Mais monsieur O’Neville, protecteur des aborigènes, n’avait pas bien compris à qui il avait à faire.
Finalement, la question c’est de savoir comment repérer le nord quand le ciel est sombre et gris, sans carte ou boussole ? Il serait facile pour un adulte sans une connaissance approfondie du bush d’être désorienté et de se perdre dans une partie du pays qui lui est étranger. D’autant plus que le paysage est envahi par les broussailles touffues et que le ciel nuageux cache le soleil qui pourrait lui indiquer la direction. Et bien Molly, cette jeune fille de 14 ans n’avait pas peur parce que cette nature sauvage était en elle. Elle lui offrait toujours un abri, de la nourriture et de quoi subsister. Elle avait appris et développé les connaissances pour vivre dans le bush et les techniques de survie auprès d’une personne très expérimentée : son beau-père, un ancien nomade du désert.
Elles ont donc d’abord cherché à rejoindre la Rabbit-proof fence (barrière de protection contre les lapins) puis ont continué leur route vers le nord, pour retrouver leur famille à Jigalong. Malgré les nombreuses personnes qui les ont signalées, Daisy et Molly ont réussi leur odyssée pour retrouver leur famille.
L’histoire de la construction de la barrière de protection contre les lapins est assez amusante:
En plus des chevaux, il y avait d’autres animaux importés comme du bétail, des moutons, des renards et des lapins. Les lapins se sont immédiatement adaptés au climat chaud et aride, et ils se sont reproduits et multipliés à une vitesse inquiétante.
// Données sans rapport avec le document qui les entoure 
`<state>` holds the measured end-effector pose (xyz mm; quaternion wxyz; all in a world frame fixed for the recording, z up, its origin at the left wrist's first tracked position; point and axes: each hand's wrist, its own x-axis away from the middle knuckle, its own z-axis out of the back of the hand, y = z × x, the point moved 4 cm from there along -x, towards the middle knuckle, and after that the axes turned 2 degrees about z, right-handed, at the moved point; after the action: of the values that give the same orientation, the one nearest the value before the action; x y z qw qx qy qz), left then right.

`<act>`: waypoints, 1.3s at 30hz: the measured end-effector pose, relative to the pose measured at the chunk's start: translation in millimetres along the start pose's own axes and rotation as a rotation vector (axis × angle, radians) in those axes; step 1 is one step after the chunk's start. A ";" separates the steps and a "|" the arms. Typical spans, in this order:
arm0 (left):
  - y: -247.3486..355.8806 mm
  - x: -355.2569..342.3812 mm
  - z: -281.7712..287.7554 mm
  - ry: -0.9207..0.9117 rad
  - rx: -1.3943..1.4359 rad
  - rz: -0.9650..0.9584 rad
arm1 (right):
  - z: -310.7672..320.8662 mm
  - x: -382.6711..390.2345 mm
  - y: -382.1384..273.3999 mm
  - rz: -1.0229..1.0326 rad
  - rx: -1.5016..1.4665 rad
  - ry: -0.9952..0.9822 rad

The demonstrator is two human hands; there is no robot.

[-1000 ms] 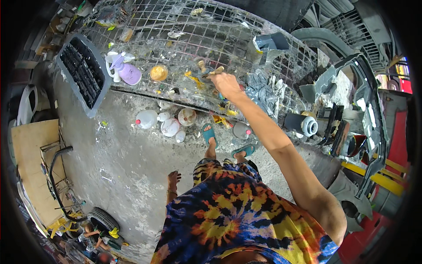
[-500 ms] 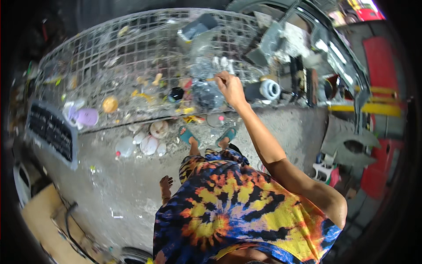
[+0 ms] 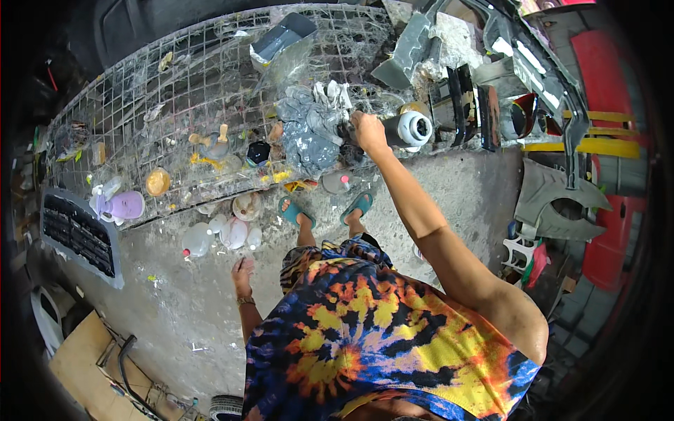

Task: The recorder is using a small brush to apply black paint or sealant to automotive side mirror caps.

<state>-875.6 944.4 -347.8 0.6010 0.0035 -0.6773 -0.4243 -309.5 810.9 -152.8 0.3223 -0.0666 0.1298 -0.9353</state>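
Note:
My right hand (image 3: 368,131) reaches over the front of a wire-mesh bench (image 3: 126,130), its fingers closed. Whatever they hold is hidden; a small dark shape shows just left of the fingertips. Left of that hand lies a crumpled grey plastic sheet (image 3: 309,144) with a white crumpled piece (image 3: 331,95) at its upper edge. Close on the hand's right is a dark cylindrical container with a pale, ring-shaped top (image 3: 414,131). My left hand (image 3: 242,270) hangs low at my side above the floor, fingers loosely apart and holding nothing.
Across the bench are a dark open box (image 3: 283,38), an orange-yellow round tub (image 3: 158,182), a purple container (image 3: 125,205) and a black cup (image 3: 258,154). Grey body panels (image 3: 411,52) crowd the right. Plastic bottles (image 3: 199,239) lie on the floor before the bench; a black grille (image 3: 81,235) leans at left.
My right hand has shifted slightly right toward the dark container, and the thin tan stick seen at its fingers no longer shows. My left hand has swung forward and left.

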 end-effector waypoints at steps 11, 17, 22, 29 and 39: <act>-95.7 27.9 1.7 0.068 -0.071 0.497 | 15.4 31.8 -3.9 0.077 0.072 -0.124; -52.3 20.5 -13.9 0.015 -0.015 0.259 | 12.4 -3.8 -3.1 0.175 0.175 -0.243; -31.4 15.2 -11.0 0.028 0.014 0.148 | 6.7 -14.6 -12.5 0.103 0.013 -0.051; -62.0 29.1 2.4 0.077 -0.032 0.325 | 10.5 28.2 -4.3 0.098 0.066 -0.087; -73.6 33.0 0.8 0.082 -0.040 0.318 | 15.0 -15.1 -17.0 0.055 0.029 -0.076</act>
<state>-922.7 880.8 -363.6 0.6877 -0.0983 -0.6357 -0.3367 -304.5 830.1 -134.2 0.3533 -0.0937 0.1058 -0.9248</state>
Une des mesures prises pour contrôler la population de lapins fut la construction de cette barrière qui fut achevée en 1907. En Australie Occcidentale, la barrière s’étend sur 1834km et rejoint la grande baie australienne près du port d’Espérance au sud jusqu’à la Eighty mile beach au nord de port Hedland. Le gouvernement du moment a suggéré qu’une barrière bien construite et bien entretenue mettrait un terme à l’invasion des lapins en l’Australie-Occidentale. Mais cette théorie s’est révélée fausse, il y avait plus de lapins du côté de l’Australie-Occidentale que du côté de l’Australie-Méridionale.
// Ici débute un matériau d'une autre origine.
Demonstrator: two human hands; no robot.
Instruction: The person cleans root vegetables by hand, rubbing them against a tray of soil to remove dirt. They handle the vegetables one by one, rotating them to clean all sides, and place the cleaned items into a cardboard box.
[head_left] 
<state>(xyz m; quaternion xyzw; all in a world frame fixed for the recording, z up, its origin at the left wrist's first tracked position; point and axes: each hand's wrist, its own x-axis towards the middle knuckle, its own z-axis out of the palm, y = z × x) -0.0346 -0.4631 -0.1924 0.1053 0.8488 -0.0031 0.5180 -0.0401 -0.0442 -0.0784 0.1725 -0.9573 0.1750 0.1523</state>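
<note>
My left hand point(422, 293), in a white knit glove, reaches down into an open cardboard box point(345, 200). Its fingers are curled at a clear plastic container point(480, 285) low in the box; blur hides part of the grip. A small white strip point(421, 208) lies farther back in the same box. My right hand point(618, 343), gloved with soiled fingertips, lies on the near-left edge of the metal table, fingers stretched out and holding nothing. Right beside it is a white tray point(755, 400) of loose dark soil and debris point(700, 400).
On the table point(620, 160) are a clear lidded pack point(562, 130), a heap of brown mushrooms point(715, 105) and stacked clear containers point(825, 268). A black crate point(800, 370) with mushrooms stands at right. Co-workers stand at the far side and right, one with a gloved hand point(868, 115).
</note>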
J’ai adoré ce livre. L’histoire est non seulement bien racontée, mais les premiers chapitres qui décrivent la colonisation de la région du Pilbara (Australie-Occidentale) par les Anglais est passionnante. On découvre comment les blancs ont rapidement pris le dessus sur les communautés aborigènes grâce notamment aux armes à feu et comment se sont passés les premiers échanges entre les familles de colon et les aborigènes venus travailler pour eux.
Le reste du livre relate le voyage interminable de ces trois jeunes filles et donne beaucoup des détails sur leurs moyens ingénieux de subsistance, sur leur façon de faire du feu sans laisser de traces pour les wudgebulla et le marbu (esprit mangeur de chair).
C’est aussi un livre qui parle de la Génération volée, un chapitre de l’histoire australienne longtemps passé sous silence, mais qui a duré de 1869 à 1969 environ et a concerné plus de 100 000 enfants. Le gouvernement australien a présenté des excuses officielles en 2008 (!!), mais c’est encore aujourd’hui sujet à controverse. Le film Australia avec Nicole Kidman et Hugh Jackman (tous les deux acteurs australiens) aborde entre autres ce sujet.